▶ _EXERCISE PROMPT_
Return all lines from the listing below that include the word "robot".

▶ _INPUT DATA_
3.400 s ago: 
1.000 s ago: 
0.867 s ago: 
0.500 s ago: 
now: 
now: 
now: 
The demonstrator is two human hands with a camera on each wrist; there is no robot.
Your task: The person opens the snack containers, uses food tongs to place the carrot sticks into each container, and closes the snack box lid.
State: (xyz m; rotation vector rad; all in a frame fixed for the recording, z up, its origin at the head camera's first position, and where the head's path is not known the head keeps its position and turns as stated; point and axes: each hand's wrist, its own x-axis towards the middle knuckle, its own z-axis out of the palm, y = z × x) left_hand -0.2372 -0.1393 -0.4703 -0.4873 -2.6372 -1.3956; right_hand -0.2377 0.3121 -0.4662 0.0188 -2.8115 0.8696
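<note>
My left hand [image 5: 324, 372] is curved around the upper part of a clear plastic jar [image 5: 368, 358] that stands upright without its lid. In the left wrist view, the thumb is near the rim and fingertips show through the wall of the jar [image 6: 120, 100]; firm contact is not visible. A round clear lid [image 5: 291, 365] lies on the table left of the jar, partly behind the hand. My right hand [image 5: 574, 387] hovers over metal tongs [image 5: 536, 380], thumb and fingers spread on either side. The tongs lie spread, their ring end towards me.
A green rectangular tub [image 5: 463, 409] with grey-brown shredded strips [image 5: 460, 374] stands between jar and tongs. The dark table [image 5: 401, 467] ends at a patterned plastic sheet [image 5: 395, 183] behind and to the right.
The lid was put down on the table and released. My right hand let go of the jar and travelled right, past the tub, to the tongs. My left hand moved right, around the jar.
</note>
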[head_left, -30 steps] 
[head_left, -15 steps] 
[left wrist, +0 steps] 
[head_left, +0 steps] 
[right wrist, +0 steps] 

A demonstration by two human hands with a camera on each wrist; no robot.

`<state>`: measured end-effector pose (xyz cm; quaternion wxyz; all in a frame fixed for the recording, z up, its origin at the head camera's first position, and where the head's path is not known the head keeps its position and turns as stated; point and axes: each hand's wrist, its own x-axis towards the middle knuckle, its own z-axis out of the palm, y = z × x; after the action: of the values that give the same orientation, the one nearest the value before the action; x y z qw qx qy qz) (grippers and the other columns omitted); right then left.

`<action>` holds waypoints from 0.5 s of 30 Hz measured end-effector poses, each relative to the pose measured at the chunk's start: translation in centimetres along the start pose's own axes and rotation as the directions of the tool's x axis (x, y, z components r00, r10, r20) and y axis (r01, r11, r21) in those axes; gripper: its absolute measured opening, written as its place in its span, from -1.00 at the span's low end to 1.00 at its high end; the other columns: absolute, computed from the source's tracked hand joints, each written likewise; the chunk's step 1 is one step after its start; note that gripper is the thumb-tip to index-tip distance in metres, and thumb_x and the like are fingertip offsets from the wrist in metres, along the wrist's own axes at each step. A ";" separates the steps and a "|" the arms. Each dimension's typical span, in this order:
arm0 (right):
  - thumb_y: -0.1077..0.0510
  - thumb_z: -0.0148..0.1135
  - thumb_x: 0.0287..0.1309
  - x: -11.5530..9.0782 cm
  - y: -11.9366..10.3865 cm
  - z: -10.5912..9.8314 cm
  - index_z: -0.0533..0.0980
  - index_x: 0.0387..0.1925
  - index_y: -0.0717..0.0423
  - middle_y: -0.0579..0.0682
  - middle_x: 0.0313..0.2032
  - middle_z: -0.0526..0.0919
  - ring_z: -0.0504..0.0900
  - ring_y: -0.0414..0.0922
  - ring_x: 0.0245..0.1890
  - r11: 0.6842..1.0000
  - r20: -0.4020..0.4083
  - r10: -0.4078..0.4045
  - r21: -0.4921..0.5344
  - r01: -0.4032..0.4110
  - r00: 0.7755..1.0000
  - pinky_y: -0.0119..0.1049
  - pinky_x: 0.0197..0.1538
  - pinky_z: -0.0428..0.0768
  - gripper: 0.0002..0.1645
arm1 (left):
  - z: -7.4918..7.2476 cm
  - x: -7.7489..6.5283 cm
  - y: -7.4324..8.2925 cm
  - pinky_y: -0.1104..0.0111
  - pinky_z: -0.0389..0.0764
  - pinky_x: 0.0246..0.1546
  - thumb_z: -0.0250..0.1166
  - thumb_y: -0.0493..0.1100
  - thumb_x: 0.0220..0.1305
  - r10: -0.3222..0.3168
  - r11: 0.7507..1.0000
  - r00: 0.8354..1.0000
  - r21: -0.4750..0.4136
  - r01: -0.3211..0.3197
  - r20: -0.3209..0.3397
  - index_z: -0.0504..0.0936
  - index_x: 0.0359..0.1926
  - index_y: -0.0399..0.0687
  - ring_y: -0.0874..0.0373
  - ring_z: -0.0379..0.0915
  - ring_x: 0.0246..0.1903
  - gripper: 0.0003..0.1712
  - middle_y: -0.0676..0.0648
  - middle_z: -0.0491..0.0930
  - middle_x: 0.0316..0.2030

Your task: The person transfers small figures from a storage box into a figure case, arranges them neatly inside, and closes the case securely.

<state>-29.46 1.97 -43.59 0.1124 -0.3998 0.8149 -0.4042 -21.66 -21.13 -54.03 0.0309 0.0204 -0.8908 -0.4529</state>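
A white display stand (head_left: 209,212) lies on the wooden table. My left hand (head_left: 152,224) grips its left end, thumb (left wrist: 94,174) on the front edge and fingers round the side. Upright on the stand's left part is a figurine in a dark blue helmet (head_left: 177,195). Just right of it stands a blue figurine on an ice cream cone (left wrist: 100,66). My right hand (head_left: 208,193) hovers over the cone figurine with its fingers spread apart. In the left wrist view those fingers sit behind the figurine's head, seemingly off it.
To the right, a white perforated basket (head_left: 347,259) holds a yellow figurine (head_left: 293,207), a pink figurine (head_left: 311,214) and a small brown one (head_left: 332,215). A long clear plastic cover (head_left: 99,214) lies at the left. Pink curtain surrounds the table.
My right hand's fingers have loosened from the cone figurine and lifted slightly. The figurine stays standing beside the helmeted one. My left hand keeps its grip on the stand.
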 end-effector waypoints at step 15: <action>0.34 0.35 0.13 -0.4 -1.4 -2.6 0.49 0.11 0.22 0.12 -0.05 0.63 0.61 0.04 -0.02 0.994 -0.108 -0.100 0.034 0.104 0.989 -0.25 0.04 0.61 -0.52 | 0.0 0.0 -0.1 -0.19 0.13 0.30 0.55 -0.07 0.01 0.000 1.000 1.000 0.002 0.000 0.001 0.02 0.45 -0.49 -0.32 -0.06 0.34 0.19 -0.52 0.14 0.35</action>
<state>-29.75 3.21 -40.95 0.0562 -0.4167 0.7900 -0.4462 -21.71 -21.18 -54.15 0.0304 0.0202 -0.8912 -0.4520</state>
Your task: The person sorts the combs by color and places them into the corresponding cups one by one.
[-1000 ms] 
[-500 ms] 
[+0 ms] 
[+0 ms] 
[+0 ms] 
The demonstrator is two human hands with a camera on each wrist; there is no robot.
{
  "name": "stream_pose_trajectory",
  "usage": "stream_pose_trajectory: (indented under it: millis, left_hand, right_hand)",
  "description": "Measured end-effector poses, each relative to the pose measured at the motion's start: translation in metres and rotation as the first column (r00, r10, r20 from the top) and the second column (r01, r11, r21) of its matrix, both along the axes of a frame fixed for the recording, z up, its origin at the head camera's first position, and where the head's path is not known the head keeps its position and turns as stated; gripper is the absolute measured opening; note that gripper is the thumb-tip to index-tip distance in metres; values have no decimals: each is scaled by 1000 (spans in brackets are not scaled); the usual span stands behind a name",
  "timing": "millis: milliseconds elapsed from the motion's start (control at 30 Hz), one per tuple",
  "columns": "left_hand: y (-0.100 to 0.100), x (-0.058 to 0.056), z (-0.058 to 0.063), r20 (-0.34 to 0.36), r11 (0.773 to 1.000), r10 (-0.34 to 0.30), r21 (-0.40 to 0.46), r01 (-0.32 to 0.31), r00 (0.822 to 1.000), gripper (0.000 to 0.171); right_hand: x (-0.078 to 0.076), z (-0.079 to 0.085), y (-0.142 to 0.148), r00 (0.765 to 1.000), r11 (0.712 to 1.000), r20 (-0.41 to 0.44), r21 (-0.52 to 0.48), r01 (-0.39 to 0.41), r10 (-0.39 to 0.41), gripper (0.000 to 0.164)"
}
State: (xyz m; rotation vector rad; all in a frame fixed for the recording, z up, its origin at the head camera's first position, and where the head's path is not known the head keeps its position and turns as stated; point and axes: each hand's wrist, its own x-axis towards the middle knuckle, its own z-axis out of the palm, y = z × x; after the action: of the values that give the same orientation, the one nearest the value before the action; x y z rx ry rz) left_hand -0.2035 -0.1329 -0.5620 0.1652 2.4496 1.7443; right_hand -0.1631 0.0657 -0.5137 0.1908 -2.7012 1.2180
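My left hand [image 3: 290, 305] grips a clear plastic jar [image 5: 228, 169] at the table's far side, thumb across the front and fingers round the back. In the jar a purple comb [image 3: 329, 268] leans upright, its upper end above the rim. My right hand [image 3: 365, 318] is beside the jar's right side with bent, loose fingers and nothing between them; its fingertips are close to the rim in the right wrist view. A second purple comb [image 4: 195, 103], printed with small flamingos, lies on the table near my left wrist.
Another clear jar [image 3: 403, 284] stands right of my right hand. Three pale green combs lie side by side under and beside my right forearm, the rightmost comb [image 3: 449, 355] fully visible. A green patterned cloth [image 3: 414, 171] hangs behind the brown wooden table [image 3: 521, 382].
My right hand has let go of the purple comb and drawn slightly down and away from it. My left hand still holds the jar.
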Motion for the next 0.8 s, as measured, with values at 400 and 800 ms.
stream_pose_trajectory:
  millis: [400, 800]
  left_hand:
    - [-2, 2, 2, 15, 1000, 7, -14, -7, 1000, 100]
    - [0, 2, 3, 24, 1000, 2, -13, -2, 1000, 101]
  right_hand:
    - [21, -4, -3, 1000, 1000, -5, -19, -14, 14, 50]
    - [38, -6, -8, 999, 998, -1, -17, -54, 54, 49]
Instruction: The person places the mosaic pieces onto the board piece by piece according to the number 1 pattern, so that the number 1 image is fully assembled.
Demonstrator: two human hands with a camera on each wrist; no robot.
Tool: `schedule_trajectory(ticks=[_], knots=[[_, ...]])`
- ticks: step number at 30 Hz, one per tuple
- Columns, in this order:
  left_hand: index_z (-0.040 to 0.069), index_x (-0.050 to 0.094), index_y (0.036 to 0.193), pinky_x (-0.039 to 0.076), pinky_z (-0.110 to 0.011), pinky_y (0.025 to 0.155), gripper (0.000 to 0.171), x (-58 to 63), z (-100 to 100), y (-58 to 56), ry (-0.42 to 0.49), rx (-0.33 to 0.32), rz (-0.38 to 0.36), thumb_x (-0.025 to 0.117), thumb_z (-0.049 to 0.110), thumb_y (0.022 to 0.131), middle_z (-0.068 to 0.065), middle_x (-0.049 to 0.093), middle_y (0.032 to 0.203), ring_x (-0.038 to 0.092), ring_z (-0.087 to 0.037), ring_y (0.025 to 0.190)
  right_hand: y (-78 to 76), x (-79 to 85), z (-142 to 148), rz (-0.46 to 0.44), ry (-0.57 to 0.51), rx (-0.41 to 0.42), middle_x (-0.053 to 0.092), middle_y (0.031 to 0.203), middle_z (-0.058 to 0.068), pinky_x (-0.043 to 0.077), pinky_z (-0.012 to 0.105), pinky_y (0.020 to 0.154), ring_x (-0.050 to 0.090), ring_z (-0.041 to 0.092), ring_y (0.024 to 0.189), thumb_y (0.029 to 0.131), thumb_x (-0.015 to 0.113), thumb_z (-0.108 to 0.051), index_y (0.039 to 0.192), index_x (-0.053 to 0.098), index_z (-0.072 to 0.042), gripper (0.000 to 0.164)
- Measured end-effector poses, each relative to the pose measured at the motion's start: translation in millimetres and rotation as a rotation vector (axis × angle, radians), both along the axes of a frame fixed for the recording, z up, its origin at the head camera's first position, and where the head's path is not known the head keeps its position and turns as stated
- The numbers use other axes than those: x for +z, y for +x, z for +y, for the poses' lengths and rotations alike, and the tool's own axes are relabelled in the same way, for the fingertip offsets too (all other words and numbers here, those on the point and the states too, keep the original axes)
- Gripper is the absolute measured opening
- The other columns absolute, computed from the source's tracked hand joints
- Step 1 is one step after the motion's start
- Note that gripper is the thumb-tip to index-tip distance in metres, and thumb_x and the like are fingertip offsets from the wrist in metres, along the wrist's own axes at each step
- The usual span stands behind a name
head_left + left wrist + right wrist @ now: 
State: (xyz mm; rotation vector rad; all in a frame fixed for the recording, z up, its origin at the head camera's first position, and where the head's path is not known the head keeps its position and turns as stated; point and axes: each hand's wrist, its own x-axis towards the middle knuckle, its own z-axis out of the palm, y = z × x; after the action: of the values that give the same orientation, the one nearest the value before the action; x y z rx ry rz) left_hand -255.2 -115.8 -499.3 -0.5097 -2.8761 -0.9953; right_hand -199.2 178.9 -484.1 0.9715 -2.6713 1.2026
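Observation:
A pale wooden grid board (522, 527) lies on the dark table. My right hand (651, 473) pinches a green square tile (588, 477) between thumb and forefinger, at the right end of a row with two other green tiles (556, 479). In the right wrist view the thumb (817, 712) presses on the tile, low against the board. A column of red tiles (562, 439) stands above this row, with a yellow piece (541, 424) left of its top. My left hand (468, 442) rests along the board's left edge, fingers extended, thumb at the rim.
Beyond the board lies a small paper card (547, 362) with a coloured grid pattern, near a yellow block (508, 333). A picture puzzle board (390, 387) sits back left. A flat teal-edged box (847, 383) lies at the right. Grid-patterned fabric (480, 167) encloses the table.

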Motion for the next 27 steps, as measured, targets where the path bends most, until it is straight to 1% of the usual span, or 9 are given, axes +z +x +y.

▶ _THE COMPLETED TASK_
The demonstrator is two human hands with a camera on each wrist; there is no robot.
A demonstration by two human hands with a camera on each wrist; no robot.
The demonstrator is two human hands with a camera on each wrist; there is no robot.
Demonstrator: two human hands with a camera on each wrist; no robot.

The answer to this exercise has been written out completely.